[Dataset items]
----------

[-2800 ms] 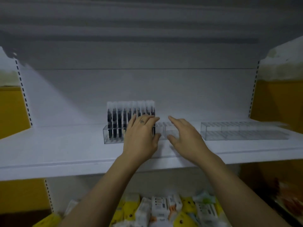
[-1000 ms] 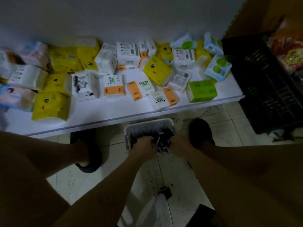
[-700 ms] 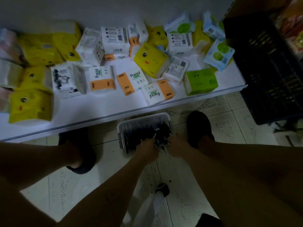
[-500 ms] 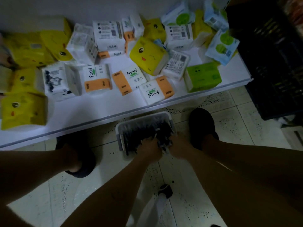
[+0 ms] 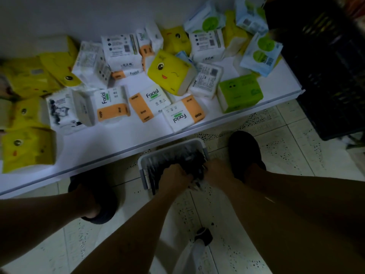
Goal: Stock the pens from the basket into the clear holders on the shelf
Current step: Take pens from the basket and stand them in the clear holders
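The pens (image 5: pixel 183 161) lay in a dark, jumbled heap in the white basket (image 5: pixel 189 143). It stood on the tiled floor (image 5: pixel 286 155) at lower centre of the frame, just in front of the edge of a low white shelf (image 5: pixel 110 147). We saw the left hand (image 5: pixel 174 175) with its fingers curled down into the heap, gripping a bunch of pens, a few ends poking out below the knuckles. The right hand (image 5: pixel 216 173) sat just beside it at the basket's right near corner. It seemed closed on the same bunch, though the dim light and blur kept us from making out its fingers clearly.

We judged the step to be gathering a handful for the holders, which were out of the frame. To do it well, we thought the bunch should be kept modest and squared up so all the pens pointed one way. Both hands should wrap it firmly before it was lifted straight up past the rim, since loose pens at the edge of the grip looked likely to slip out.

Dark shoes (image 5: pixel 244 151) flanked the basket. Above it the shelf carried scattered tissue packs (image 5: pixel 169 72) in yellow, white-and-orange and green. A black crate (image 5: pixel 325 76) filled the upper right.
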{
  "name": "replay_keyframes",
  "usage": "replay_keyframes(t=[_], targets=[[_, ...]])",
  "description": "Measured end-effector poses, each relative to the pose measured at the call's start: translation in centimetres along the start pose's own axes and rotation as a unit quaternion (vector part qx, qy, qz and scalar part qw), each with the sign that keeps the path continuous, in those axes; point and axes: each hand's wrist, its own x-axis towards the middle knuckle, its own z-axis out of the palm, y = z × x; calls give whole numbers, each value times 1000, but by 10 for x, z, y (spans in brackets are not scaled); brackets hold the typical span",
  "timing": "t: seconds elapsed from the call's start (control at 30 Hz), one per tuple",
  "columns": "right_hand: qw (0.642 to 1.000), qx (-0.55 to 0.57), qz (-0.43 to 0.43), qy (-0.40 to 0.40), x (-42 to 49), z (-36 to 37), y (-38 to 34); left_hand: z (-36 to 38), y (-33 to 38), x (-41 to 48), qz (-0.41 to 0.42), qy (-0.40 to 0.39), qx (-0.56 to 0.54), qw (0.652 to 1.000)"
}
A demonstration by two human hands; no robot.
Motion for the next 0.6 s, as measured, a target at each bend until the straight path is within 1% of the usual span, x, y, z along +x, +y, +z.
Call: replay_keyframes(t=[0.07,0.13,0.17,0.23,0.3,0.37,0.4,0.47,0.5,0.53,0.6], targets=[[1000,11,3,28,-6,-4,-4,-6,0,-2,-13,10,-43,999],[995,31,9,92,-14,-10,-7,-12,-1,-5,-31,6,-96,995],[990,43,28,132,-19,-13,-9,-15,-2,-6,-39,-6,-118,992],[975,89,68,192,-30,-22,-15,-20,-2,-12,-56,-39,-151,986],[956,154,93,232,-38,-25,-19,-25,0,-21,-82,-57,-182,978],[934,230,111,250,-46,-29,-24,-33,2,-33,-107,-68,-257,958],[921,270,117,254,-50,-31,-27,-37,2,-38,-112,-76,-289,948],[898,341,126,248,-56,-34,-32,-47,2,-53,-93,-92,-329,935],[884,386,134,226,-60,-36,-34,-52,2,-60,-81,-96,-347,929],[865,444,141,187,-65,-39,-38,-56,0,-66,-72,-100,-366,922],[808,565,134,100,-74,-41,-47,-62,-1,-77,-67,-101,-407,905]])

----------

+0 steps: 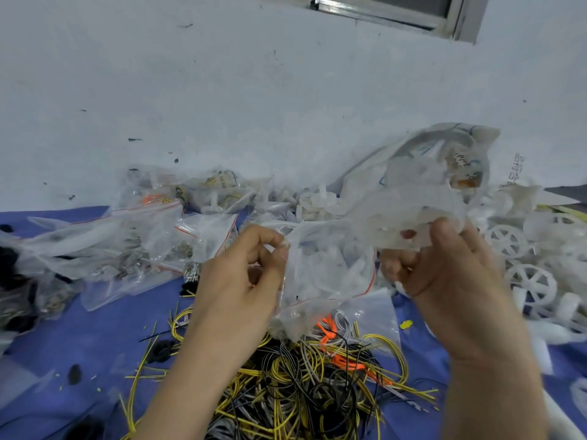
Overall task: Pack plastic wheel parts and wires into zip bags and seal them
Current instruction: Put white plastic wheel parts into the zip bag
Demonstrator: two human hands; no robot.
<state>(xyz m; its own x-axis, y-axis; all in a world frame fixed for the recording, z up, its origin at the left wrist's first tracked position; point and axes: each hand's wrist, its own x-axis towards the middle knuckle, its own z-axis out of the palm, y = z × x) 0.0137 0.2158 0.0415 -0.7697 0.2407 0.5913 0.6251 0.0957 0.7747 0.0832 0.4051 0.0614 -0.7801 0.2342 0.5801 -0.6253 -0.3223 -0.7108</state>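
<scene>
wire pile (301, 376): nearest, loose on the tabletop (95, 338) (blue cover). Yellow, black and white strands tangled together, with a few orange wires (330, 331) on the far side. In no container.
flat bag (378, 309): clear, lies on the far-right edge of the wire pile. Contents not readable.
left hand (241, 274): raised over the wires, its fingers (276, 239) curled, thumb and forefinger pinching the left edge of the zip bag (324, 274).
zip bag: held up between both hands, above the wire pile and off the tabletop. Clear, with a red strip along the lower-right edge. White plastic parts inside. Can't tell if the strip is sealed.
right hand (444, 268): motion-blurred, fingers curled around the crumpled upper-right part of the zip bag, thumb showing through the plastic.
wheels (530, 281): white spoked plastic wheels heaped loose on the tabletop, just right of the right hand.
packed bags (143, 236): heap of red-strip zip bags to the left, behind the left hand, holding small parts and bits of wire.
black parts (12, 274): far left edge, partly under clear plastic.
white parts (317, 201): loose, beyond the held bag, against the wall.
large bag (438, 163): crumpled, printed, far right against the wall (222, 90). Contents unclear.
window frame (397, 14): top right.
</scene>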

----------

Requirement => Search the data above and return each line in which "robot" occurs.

Solution for this problem =>
A demonstration by two human hands; no robot.
Demonstrator: two human hands; no robot.

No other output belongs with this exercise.